If you are willing to try cleaning your sensor yourself, here are some easy steps. NOTE: Perform these steps at your own risk. If you damage the camera sensor, you may void the warranty.

The first method is to use a large bulb blower to blow dust off the camera sensor. You can purchase a Rocket Blower or Hurricane Blower at most camera stores, or simply find a large bulb blower at your local pharmacy.
  1. Be sure you have a fully charged battery in the camera.
  2. If your camera has a sensor cleaning menu choice, select this. Otherwise, turn on the mirror lock-up function. (Consult your camera manual for instructions.)
    Both of these menu choices flip the mirror up out of the way so you can see the camera sensor.
  3. Remove the camera lens.
  4. Hold the camera securely with the lens opening pointing down so the loose dust can fall out of the camera.
  5. Carefully insert just the tip of the blower just inside the lens mount. DO NOT TOUCH THE SENSOR with the tip of the blower.
  6. Give two or three firm blasts of air to dislodge any dust.
  7. Turn off the camera to cancel the sensor cleaning/mirror lock-up.
  8. Check your results on the computer by photographing the plain sky or wall again.
DO NOT USE CANNED/COMPRESSED AIR to blow dust off your sensor! It is too strong a blast and could damage the insides of your camera. In addition, the propellent may "spit" on to the sensor, making the problem even worse.

If the blower method does not completely clean your sensor, you may advance to wiping off the sensor with a dry or wet method. I use a special sensor cleaning brush from Visible Dust called the Arctic Butterfly to clean the sensor in my camera. This battery-powered brush is small, light and contains no liquids so it's safe to carry on airplanes. The battery causes the brush to spin, creating a static charge which attracts dust. Then you turn off the spin and gently wipe the brush across the surface of the sensor. Remove the brush from inside the camera and spin again to remove the dust. You can see specific instructions and a video on this method at the Visible Dust web site.

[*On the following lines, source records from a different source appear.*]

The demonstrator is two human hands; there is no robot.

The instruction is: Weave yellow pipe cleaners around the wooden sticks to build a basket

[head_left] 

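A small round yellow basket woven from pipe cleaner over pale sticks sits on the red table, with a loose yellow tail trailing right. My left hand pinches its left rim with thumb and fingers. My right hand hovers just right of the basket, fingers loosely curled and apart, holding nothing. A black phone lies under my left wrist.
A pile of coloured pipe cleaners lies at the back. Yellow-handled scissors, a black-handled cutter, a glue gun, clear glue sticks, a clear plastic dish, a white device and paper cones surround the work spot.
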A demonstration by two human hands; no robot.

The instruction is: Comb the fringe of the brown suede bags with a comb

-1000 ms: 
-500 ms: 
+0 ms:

If your sensor has stubborn spots stuck to its surface, you may need to use a special solvent and cleaning wand to clean up the mess. VisibleDust sells these tools also, but I have not had to use them.

There is a web site dedicated to discussing and demonstrating a variety of sensor cleaning methods. For in-depth information on cleaning your sensor, visit

With a little care and forethought, you should be able to keep your digital camera's sensor clean for pristine photos.